§ **TASK BRIEF**
Print the listing below exactly, images excluded.

§ **PROVIDED DATA**
+ + + +

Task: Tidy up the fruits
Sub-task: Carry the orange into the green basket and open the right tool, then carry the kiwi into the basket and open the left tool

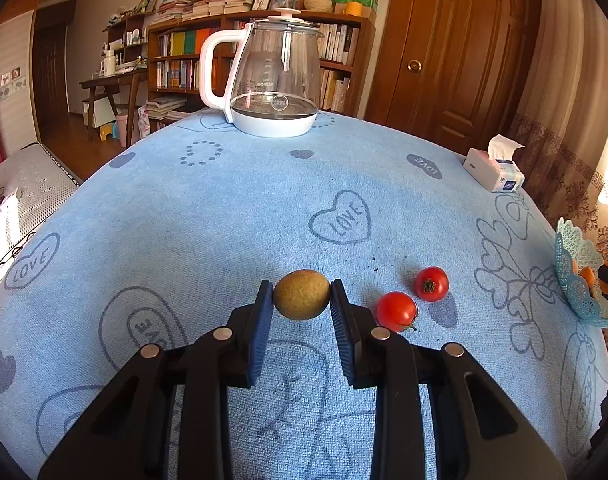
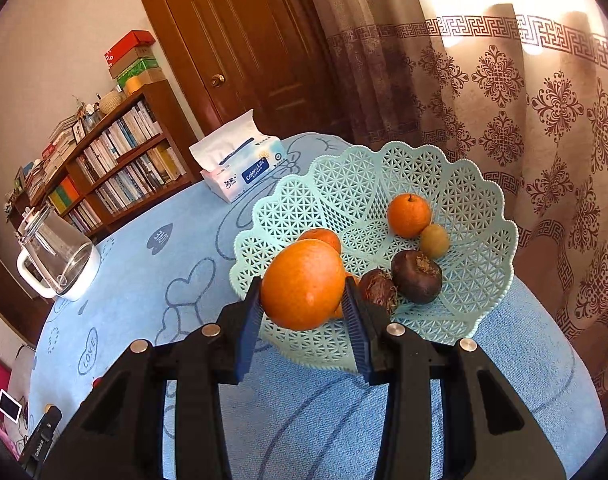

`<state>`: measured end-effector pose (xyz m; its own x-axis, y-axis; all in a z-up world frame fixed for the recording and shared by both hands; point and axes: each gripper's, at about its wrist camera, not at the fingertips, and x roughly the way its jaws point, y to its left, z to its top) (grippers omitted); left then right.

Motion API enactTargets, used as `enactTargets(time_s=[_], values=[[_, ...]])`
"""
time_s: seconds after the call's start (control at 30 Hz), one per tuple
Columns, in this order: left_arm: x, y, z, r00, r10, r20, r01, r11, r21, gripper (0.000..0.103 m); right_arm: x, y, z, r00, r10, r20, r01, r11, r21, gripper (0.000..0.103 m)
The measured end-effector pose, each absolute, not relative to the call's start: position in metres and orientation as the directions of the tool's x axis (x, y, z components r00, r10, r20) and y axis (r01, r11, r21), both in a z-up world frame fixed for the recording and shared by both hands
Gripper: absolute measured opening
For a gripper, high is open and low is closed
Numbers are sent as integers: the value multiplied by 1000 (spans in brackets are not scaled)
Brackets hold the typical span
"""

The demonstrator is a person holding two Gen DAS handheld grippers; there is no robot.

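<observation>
Your right gripper [image 2: 304, 300] clamps the orange [image 2: 302, 284] at frame centre over the basket [image 2: 464, 208]; drop it in. Left gripper [image 1: 301, 300] grips the kiwi [image 1: 301, 294], next to go.

The left tongs [image 1: 301, 294] pinch a brownish-green kiwi [image 1: 301, 295] between their blue pads, above the blue desk [image 1: 223, 220]. Just to their right lie two red tomatoes [image 1: 396, 311], near each other. Far ahead stands a glass kettle [image 1: 271, 80]; off to the right, a tissue pack [image 1: 494, 170] and a pale blue basket [image 1: 580, 276].
</observation>
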<state>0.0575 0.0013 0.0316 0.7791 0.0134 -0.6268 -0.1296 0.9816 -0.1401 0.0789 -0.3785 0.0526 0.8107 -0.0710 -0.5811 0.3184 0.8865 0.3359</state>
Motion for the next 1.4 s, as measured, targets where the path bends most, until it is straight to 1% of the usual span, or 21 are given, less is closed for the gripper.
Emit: enactTargets(time_s=[0.17, 0.3, 0.43, 0.6, 0.67, 0.73, 0.87, 1.0, 1.1, 1.27, 1.4], values=[[57, 1, 32, 779, 13, -627, -130, 982, -140, 30, 77, -385, 49, 803, -81, -591, 347, 869, 352, 41], [58, 1, 32, 779, 13, -627, -130, 982, -140, 30, 75, -387, 51, 814, -86, -575, 350, 862, 366, 42], [58, 1, 32, 779, 13, -627, -129, 982, -140, 30, 72, -389, 52, 822, -95, -562, 356, 855, 377, 47], [57, 1, 31, 780, 13, -626, -128, 982, -139, 30, 69, -395, 54, 829, -128, -544, 379, 845, 378, 49], [57, 1, 31, 781, 12, -625, -126, 982, -138, 30, 66, -396, 56, 833, -152, -532, 390, 843, 371, 54], [57, 1, 31, 781, 12, -624, -126, 982, -138, 30, 64, -397, 58, 838, -168, -520, 395, 843, 364, 57], [56, -1, 32, 785, 10, -619, -120, 983, -136, 30, 59, -403, 63, 840, -205, -503, 409, 848, 336, 59], [54, -4, 34, 788, 2, -616, -109, 985, -136, 30, 50, -414, 67, 833, -272, -482, 447, 844, 296, 60], [51, -9, 37, 792, -15, -610, -84, 988, -133, 30, 46, -419, 65, 825, -303, -477, 460, 851, 253, 66], [48, -21, 43, 791, -59, -609, -29, 991, -134, 30, 53, -408, 58, 832, -253, -494, 397, 893, 212, 69], [46, -28, 47, 792, -78, -606, -1, 992, -129, 30, 64, -393, 51, 822, -228, -522, 350, 925, 149, 71]])
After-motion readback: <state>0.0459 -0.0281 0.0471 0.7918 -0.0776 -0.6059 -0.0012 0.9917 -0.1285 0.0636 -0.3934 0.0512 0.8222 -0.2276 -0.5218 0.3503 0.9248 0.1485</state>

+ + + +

§ **EXERCISE OUTPUT**
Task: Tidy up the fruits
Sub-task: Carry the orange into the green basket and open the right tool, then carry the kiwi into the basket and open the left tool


`<state>`: measured end-effector pose (xyz m; its own x-axis, y-axis; all in a z-up world frame fixed for the recording and shared by both hands; point and axes: each gripper's, at about its wrist camera, not at the fingertips, and x roughly the way its jaws point, y to its left, z to its top) (grippers omitted); left then right.

Motion API enactTargets, used as `enactTargets(time_s=[_], values=[[_, ...]])`
"""
time_s: seconds after the call's start (control at 30 Hz), one per tuple
Columns, in this order: left_arm: x, y, z, r00, r10, r20, r01, r11, r21, gripper (0.000..0.103 m); right_arm: x, y, z, r00, r10, r20, r01, r11, r21, gripper (0.000..0.103 m)
The measured end-effector pose, each absolute, not relative to the call's start: position in metres and orientation as the directions of the tool's x axis (x, y, z components r00, r10, r20) and y axis (r01, r11, r21), both in a z-up world frame fixed for the recording and shared by both hands
Gripper: absolute measured opening
For a gripper, high is open and low is closed
Numbers are sent as integers: the value multiplied by 1000 (spans in brackets are not scaled)
Brackets hold the typical span
"""

The demonstrator is a person holding two Gen DAS handheld grippers; there is no robot.

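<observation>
Your right gripper [image 2: 304, 300] clamps the orange [image 2: 302, 284] at frame centre over the basket [image 2: 464, 208]; drop it in. Left gripper [image 1: 301, 300] grips the kiwi [image 1: 301, 294], next to go.

The left tongs [image 1: 301, 294] pinch a brownish-green kiwi [image 1: 301, 295] between their blue pads, above the blue desk [image 1: 223, 220]. Just to their right lie two red tomatoes [image 1: 396, 311], near each other. Far ahead stands a glass kettle [image 1: 271, 80]; off to the right, a tissue pack [image 1: 494, 170] and a pale blue basket [image 1: 580, 276].
</observation>
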<state>0.0575 0.0013 0.0316 0.7791 0.0134 -0.6268 -0.1296 0.9816 -0.1401 0.0789 -0.3785 0.0526 0.8107 -0.0710 -0.5811 0.3184 0.8865 0.3359</state>
Motion for the next 1.4 s, as measured, targets where the path bends most, until it is straight to 1% of the usual span, or 21 are given, less is closed for the gripper.
Emit: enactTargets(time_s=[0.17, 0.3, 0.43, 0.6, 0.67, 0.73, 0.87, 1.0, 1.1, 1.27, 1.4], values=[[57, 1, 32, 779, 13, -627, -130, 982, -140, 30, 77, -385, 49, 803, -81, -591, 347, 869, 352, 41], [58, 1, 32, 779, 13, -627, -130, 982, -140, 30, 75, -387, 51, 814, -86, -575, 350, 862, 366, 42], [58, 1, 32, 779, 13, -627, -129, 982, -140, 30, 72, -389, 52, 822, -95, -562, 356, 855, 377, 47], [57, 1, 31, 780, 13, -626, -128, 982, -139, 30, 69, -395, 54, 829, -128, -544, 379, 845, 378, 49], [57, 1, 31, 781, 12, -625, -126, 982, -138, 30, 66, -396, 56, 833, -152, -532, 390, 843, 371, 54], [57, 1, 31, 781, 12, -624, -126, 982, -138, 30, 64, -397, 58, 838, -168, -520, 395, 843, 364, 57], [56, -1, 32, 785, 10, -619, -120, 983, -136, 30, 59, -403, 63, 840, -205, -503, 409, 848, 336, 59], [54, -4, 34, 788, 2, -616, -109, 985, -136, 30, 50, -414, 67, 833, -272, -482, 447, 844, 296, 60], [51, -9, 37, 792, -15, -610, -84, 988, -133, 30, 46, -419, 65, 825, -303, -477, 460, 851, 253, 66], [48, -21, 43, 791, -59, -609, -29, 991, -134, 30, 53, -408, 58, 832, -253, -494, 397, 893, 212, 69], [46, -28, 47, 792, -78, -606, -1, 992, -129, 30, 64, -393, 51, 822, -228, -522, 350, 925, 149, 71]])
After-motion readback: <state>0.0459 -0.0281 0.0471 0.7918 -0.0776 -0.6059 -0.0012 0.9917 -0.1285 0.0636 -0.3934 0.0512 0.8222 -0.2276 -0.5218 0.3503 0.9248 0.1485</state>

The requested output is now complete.